▸ **Directions**
From the listing below, reproduce word for word the part that opens with the line containing "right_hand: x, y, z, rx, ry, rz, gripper" and closes with the line containing "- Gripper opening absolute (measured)"; reproduce nothing else.
Source data START
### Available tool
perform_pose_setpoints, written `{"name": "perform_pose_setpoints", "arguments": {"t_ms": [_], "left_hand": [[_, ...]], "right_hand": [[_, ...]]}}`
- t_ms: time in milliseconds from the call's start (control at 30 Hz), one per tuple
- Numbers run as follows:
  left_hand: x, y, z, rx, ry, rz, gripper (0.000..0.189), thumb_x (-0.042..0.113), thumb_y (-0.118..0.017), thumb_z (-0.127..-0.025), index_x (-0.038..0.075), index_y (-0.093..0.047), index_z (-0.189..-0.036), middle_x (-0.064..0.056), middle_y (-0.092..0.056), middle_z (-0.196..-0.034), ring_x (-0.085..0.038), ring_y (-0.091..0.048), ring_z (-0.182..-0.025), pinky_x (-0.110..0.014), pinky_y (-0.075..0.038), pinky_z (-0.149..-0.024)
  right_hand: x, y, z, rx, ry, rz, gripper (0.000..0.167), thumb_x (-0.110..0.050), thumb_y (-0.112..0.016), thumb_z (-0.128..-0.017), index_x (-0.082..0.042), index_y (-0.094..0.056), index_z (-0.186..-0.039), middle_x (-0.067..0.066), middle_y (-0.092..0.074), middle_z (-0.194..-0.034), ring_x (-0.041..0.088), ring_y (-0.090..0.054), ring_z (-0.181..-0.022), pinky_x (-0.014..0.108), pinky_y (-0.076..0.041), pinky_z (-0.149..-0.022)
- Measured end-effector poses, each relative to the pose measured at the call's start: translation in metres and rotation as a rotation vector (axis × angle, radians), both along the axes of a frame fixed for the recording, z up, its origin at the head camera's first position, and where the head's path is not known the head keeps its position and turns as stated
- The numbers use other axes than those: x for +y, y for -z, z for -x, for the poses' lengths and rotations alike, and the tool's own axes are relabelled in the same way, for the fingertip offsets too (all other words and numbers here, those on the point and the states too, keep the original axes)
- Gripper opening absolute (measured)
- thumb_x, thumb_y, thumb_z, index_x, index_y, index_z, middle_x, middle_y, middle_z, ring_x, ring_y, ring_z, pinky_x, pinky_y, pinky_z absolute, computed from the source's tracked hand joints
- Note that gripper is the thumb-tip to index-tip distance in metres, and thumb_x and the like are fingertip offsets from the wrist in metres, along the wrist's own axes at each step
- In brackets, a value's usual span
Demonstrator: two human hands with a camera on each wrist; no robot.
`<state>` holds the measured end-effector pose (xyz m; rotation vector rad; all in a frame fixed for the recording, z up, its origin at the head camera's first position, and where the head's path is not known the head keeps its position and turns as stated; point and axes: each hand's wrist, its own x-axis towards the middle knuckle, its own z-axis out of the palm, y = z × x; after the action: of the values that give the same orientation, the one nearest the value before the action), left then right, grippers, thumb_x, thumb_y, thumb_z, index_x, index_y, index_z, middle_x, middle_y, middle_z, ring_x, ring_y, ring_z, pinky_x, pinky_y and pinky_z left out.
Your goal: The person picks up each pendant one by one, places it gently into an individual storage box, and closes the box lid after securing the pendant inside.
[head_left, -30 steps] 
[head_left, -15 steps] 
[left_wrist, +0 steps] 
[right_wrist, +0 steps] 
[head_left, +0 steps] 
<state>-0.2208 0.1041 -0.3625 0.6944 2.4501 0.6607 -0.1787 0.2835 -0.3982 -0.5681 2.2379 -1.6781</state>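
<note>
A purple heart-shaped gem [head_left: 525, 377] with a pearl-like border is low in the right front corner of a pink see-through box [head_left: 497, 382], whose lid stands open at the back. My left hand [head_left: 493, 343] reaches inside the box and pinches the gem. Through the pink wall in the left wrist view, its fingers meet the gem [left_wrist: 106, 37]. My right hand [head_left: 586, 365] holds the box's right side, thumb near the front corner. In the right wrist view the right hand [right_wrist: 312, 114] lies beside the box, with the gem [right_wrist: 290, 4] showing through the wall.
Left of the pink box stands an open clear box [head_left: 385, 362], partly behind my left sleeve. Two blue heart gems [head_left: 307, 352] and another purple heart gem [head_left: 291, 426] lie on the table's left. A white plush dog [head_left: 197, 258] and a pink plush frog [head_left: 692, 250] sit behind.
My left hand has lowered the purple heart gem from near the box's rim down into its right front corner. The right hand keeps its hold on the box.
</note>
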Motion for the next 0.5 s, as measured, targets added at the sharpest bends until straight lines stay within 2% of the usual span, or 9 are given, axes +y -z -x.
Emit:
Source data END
▸ **Written solution**
  right_hand: x, y, z, rx, ry, rz, gripper (0.000..0.167), thumb_x (-0.110..0.050), thumb_y (-0.112..0.016), thumb_z (-0.128..-0.017), index_x (-0.082..0.042), index_y (-0.094..0.056), index_z (-0.186..-0.039), middle_x (-0.067..0.066), middle_y (-0.092..0.074), middle_z (-0.194..-0.034), ring_x (-0.041..0.088), ring_y (-0.090..0.054), ring_z (-0.181..-0.022), pinky_x (-0.014..0.108), pinky_y (-0.076..0.041), pinky_z (-0.149..-0.022)
- Measured end-effector poses, each relative to the pose measured at the call's start: translation in metres and rotation as a rotation vector (axis × angle, radians), both along the axes of a frame fixed for the recording, z up, its origin at the head camera's first position, and where the head's path is not known the head keeps its position and turns as stated
- The numbers use other axes than those: x for +y, y for -z, z for -x, for the poses' lengths and rotations alike, and the tool's own axes are relabelled in the same way, for the fingertip offsets too (all other words and numbers here, those on the point and the states too, keep the original axes)
- Gripper opening absolute (measured)

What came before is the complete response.